**DIRECTIONS:** From the records below, pull each line that has "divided".

** MATERIALS PROVIDED follows **

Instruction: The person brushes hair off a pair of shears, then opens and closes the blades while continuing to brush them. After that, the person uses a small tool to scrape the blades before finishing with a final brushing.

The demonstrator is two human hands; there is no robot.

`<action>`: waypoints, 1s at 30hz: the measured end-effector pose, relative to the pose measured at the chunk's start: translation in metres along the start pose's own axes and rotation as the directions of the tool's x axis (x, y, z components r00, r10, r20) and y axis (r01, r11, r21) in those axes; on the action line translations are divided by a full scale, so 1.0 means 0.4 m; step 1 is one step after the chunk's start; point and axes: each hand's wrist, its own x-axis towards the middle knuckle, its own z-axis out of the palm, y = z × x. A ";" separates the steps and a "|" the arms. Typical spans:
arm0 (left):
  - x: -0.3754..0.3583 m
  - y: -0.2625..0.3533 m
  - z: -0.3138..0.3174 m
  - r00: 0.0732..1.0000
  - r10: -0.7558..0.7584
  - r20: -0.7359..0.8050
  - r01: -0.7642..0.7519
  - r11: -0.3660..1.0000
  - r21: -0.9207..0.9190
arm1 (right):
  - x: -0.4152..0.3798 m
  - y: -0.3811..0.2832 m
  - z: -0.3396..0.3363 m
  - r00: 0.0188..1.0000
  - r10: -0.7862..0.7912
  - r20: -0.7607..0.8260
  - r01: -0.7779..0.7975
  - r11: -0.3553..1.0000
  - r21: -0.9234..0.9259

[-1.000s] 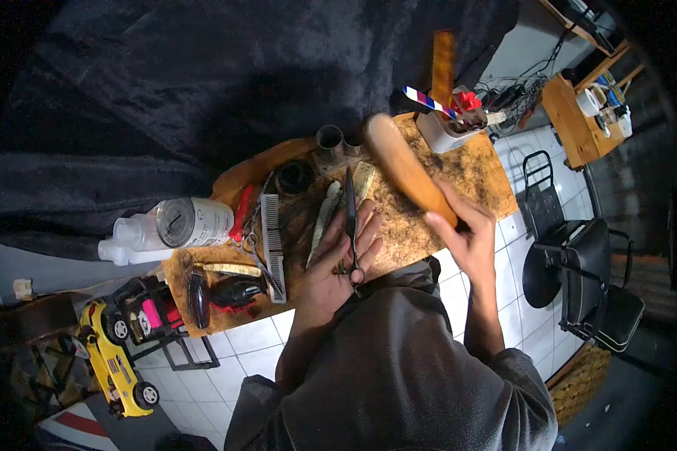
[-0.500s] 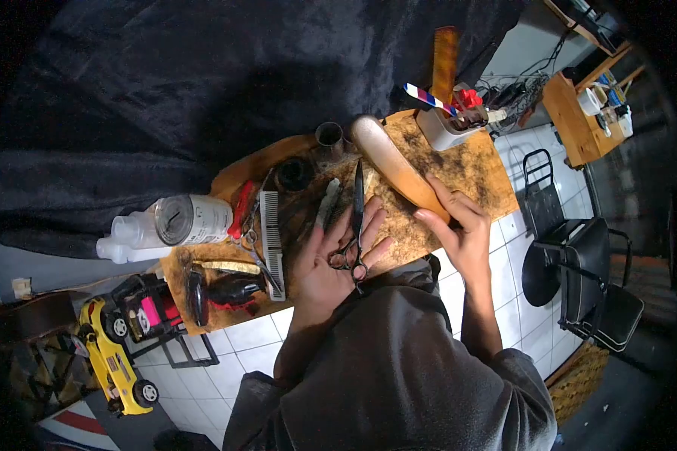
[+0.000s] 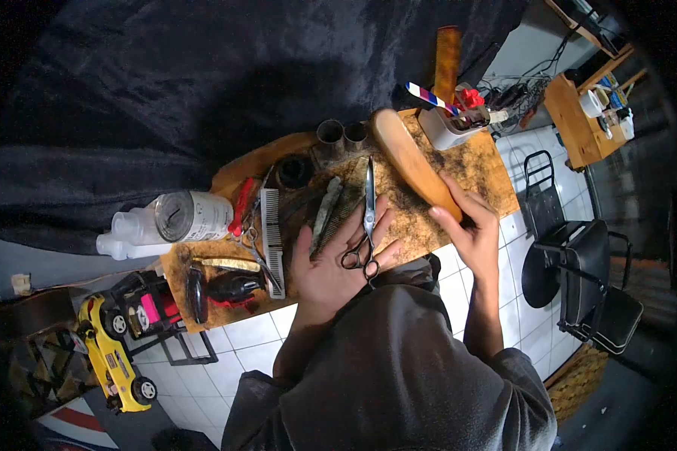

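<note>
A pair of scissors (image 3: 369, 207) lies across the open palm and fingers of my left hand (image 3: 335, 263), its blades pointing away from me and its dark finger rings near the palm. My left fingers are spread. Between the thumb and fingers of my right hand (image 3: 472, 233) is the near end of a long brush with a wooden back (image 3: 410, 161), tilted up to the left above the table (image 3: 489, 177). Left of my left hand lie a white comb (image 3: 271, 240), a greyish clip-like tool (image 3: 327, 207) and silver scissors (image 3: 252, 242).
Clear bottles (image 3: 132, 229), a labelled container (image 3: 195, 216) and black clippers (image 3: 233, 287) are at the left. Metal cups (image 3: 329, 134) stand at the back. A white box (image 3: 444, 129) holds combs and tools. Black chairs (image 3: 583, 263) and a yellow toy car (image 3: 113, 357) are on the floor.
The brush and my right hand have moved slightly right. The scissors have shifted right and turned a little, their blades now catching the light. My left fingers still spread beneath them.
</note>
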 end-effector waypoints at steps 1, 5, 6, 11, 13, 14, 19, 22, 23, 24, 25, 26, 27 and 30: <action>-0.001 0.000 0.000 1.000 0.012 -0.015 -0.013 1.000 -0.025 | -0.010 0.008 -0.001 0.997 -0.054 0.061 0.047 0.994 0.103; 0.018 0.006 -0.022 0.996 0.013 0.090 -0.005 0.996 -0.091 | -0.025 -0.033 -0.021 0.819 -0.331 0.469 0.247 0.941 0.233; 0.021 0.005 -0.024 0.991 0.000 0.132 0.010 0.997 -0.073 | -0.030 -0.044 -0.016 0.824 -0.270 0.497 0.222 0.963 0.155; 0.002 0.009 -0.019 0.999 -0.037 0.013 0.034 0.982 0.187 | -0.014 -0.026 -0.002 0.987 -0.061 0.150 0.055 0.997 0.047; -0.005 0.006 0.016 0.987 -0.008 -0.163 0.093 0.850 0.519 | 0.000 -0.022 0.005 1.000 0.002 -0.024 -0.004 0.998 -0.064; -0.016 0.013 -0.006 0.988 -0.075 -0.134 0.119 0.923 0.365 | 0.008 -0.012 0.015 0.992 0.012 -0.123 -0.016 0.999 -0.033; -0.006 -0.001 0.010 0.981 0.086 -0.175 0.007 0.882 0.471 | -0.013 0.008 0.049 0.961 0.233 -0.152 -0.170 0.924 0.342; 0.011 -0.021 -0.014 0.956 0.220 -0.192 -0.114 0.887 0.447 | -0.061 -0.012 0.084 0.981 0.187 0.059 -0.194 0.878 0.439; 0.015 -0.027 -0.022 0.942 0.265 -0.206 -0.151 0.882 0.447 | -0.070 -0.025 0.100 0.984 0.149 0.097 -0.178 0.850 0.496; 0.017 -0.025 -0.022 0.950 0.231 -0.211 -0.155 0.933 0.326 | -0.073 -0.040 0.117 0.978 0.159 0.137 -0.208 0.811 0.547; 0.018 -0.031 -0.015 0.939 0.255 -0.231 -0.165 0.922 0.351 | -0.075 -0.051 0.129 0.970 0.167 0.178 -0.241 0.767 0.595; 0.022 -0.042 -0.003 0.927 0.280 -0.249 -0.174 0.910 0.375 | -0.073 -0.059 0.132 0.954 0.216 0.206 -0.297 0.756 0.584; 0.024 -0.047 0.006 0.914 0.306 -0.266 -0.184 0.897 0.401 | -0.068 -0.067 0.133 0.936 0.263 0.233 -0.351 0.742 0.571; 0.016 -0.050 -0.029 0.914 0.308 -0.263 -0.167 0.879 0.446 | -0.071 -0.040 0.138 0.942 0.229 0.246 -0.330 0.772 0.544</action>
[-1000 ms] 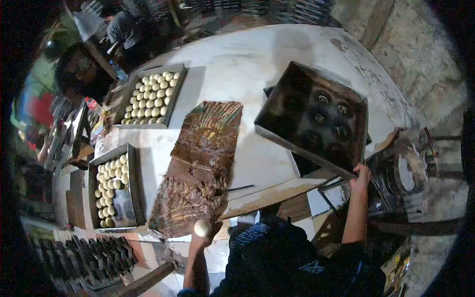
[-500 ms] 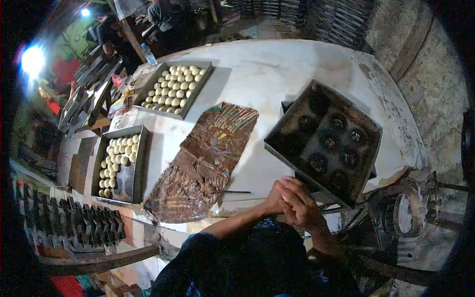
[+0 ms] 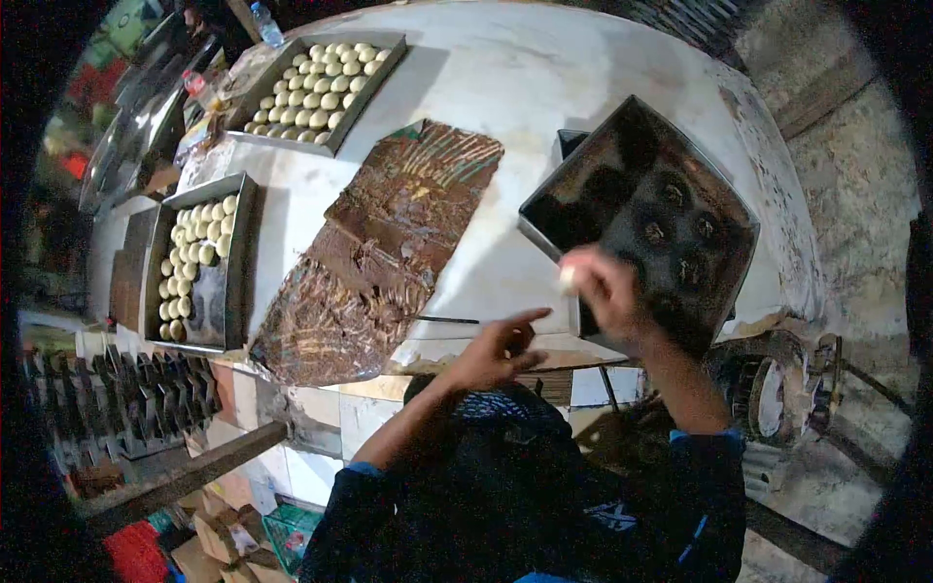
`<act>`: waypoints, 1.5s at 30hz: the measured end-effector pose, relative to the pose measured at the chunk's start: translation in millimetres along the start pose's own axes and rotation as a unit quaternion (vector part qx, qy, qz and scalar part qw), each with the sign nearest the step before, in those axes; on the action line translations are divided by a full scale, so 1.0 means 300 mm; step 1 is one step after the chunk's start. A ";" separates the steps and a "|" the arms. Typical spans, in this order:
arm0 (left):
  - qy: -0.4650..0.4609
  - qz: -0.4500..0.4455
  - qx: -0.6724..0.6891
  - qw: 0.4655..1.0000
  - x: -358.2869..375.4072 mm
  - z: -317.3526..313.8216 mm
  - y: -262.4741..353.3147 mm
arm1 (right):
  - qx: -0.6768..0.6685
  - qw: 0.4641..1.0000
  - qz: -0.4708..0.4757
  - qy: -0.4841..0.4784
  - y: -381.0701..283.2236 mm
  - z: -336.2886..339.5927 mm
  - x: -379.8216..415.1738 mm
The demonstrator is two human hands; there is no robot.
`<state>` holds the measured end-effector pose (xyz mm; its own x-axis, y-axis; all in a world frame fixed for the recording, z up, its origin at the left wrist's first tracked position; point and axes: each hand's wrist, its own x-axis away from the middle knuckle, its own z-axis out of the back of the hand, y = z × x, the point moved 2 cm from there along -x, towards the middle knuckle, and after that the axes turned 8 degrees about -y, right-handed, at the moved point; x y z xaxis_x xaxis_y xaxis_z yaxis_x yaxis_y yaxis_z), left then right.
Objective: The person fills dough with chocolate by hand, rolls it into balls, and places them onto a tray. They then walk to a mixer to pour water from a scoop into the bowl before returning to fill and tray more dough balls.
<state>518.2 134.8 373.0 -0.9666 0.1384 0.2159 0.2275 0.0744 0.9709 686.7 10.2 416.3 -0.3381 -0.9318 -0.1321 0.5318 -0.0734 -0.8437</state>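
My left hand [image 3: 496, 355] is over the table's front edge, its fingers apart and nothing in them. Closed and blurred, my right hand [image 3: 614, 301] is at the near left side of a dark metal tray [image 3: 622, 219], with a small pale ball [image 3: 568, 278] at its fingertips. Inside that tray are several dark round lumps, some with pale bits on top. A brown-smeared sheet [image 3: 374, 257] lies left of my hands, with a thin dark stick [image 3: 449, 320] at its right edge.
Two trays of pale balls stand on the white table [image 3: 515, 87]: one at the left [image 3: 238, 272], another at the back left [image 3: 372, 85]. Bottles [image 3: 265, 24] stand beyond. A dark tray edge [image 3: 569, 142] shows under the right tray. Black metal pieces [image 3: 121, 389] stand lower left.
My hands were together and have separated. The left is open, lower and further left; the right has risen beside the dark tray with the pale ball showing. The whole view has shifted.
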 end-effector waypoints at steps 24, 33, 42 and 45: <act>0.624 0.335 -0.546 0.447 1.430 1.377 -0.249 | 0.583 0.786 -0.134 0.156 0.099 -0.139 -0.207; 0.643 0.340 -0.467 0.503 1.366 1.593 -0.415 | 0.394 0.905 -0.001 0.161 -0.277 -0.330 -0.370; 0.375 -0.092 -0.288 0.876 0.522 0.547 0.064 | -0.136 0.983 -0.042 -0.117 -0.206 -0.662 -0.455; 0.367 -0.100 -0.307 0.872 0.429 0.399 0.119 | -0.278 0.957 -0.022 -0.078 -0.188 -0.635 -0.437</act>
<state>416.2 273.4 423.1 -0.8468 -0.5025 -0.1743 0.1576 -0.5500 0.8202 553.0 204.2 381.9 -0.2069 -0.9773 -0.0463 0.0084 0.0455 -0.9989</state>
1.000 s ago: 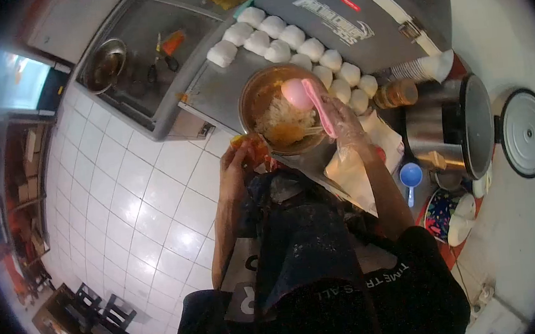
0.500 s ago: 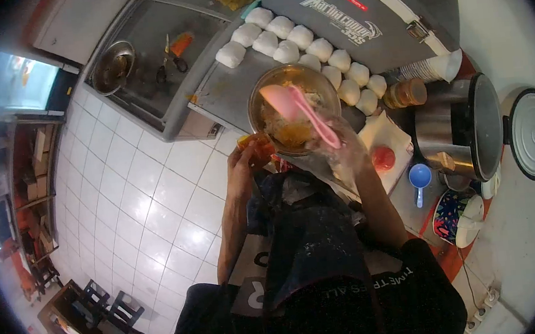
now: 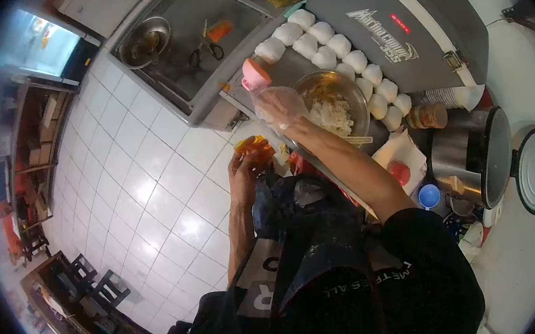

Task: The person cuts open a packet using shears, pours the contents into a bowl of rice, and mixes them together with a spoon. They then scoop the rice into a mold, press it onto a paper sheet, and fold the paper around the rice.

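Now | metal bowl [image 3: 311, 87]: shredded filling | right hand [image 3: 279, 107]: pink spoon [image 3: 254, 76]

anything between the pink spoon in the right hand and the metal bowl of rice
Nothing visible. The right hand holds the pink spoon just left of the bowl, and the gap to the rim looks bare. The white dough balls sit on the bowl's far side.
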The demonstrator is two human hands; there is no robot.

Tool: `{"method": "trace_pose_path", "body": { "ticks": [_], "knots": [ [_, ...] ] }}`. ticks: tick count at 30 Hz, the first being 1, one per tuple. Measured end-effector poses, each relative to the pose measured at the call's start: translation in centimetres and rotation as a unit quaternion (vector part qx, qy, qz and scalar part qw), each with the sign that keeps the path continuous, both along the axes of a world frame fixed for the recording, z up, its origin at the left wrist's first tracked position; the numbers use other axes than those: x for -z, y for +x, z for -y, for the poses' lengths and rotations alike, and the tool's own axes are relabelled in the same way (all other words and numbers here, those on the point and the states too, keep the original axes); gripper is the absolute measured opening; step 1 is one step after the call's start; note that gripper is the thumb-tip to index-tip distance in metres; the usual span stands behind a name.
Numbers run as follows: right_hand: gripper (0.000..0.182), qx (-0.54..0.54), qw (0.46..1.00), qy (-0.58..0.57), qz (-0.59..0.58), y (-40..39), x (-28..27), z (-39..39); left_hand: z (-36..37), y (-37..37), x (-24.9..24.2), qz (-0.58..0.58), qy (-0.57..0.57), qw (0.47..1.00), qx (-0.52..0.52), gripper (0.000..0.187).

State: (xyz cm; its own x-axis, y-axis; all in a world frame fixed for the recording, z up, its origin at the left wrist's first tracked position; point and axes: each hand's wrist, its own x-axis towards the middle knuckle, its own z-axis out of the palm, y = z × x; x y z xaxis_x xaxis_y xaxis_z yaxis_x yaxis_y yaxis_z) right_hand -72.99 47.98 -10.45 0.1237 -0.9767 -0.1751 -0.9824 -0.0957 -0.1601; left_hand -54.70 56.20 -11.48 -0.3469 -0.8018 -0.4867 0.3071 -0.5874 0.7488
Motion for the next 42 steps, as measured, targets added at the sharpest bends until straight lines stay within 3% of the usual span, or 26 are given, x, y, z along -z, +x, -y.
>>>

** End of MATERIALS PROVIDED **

**SOLUTION FOR THIS PROBLEM:**
`<action>`: waypoints, 1s at 30hz: the measured end-effector pose, relative to the pose measured at the chunk's start: translation in metres along the start pose's own axes and rotation as the directions of the tool's x axis (x, y, z components r00, r10, r20) and y axis (r01, r11, r21) in those axes; on the action line translations are divided by a full scale, so 1.0 means 0.4 m; step 1 is one step after the chunk's start; point and axes: each hand's wrist, its own x-axis towards the middle knuckle, its own z-axis out of the palm, y = z × x. A ";" separates the steps and a "|" the arms. Typical spans:
`<act>`: waypoints, 1.5s at 30hz: the measured end-effector pose, relative to the pose measured at the chunk's start: translation in millimetres along the start pose's own axes and rotation as a unit quaternion (vector part qx, qy, qz and scalar part qw), each with the sign nearest the step before, in those axes; on the action line translations are divided by a full scale, so 1.0 means 300 mm; step 1 is one step after the chunk's start. A ";" separates the steps and a "|" the arms. Typical spans, in this order:

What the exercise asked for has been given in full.